Dementia with Lewy bodies – This type of dementia involves tiny abnormal structures (Lewy bodies) forming inside brain cells. They disrupt the chemistry of the brain and lead to the death of brain cells. Early symptoms can include alertness that varies over the course of the day, hallucinations, and difficulties judging distances. A person’s day-to-day memory is usually affected less than in the early stages of Alzheimer’s disease. Dementia with Lewy bodies is closely related to Parkinson’s disease and often has some of the same symptoms, including difficulty with movement.

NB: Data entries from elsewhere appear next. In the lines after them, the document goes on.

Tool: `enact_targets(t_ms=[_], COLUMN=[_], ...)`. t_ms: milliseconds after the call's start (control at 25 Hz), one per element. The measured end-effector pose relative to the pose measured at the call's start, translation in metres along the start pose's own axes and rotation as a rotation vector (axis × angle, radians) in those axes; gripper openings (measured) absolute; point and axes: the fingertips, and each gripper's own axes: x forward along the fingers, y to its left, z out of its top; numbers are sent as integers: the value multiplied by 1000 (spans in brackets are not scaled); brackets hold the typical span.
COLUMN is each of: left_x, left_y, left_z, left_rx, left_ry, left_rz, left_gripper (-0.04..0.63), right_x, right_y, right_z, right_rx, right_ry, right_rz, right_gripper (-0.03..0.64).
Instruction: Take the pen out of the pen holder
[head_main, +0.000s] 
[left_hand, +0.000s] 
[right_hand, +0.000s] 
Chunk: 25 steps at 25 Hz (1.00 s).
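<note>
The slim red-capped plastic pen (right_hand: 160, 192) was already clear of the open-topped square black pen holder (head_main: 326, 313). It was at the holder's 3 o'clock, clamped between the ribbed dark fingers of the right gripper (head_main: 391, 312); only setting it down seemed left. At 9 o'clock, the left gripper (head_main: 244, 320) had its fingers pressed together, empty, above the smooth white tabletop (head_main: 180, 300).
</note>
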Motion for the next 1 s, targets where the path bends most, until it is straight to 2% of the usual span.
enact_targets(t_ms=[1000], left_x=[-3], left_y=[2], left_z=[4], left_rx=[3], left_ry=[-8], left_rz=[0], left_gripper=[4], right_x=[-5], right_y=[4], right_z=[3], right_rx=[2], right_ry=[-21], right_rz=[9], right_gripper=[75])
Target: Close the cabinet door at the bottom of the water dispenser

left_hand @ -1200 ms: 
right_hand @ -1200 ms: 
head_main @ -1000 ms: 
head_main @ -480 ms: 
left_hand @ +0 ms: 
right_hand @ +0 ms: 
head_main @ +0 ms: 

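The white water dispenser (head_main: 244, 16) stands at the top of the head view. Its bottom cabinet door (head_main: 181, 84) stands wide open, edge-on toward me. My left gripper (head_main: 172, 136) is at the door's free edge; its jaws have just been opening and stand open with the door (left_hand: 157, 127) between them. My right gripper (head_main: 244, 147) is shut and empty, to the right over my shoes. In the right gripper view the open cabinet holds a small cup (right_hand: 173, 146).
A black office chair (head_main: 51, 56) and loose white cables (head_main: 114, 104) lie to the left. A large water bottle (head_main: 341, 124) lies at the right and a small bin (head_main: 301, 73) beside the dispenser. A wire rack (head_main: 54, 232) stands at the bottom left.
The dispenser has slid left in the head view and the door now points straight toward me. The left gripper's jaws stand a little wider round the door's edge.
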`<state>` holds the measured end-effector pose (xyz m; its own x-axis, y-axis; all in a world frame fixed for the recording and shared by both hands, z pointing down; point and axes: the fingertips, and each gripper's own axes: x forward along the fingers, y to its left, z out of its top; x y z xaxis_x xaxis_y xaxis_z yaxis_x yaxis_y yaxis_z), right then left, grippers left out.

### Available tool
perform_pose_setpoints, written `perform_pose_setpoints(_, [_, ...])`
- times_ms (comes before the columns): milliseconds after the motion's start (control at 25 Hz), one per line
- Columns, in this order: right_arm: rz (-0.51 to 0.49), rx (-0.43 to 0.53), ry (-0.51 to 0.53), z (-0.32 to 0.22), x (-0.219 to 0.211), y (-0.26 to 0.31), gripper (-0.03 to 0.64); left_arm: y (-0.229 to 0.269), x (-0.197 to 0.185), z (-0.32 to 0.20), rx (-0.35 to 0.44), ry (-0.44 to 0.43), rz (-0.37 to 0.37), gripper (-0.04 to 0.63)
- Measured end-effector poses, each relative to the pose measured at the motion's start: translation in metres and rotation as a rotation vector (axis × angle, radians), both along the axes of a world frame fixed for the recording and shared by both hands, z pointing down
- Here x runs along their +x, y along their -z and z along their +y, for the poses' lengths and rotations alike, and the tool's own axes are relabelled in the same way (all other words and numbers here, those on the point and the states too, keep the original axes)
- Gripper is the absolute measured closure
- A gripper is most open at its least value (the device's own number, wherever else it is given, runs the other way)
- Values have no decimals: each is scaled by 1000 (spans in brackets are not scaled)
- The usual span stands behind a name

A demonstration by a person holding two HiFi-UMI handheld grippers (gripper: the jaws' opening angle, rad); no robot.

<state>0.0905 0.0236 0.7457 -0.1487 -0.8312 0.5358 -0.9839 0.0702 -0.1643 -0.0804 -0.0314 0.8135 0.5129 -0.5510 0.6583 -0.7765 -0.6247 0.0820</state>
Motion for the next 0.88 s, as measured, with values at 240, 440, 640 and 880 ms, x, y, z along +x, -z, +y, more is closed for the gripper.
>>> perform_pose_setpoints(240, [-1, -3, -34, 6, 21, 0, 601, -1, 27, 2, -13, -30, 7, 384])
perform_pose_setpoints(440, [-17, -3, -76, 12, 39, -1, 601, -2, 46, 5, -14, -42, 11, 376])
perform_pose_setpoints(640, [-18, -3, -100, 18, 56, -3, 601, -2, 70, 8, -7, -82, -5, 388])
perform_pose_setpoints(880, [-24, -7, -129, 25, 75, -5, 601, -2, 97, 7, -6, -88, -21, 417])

Frontotemporal dementia (including Pick’s disease) – In frontotemporal dementia, the front and side parts of the brain are damaged. Clumps of abnormal proteins form inside brain cells, causing them to die. At first, changes in personality and behaviour may be the most obvious signs. Depending on which areas of the brain are damaged, the person may have difficulties with fluent speech or forget the meaning of words.
The symptoms of these types of dementia are often different in the early stages but become more similar in the later stages. This is because more of the brain is damaged as the different diseases progress. In the later stages of dementia, the person will need more and more support to carry out everyday tasks. However, many people with dementia live well for years after their diagnosis.
Rarer Causes of Dementia
There are many other diseases that can lead to dementia. These are rare – together they account for only about 5 per cent of all dementia. They tend to be more common among younger people with dementia (under the age of 65). These rarer causes include corticobasal degeneration, progressive supranuclear palsy, HIV infection, Niemann-Pick disease type C, and Creutzfeldt-Jakob disease (CJD).
Some people with Parkinson’s disease or Huntington’s disease develop dementia as the illness gets worse. People with Down’s syndrome are also at a particular risk of developing Alzheimer’s disease as they get older.
Mild Cognitive Impairment
Some people have problems with their memory or thinking but these are not bad enough to affect their everyday life. In this case, a doctor may diagnose them with mild cognitive impairment (MCI). This is not a type of dementia, but research shows that people with MCI have an increased risk of going on to develop dementia.
Diagnosis of Dementia
It is very important for anyone who has problems with their memory or thinking to get a proper assessment. These problems may be caused by a treatable condition such as depression or an infection, rather than dementia. Finding out the cause may allow the person to get the right treatment.
If these problems are because of dementia, getting a diagnosis has many benefits. It provides someone with an explanation for their symptoms, gives them access to treatment, advice and support, and allows them to prepare for the future and plan ahead. Knowing the type of dementia (for example, Alzheimer’s disease or vascular dementia) is also important, partly because it may allow the person to get an appropriate drug treatment.
There is no single test for dementia. A diagnosis is based on a combination of things:
- taking a ‘history’ – the doctor talking to the person and someone who knows them well about how their problems developed and how they are now affecting their daily life
- physical examination and tests (for example, blood tests) to exclude other possible causes of the person’s symptoms
- tests of mental abilities (for example, memory, thinking) – simpler tests will be carried out by a nurse or doctor, more specialist tests by a psychologist
- a scan of the brain, if this is needed to make the diagnosis.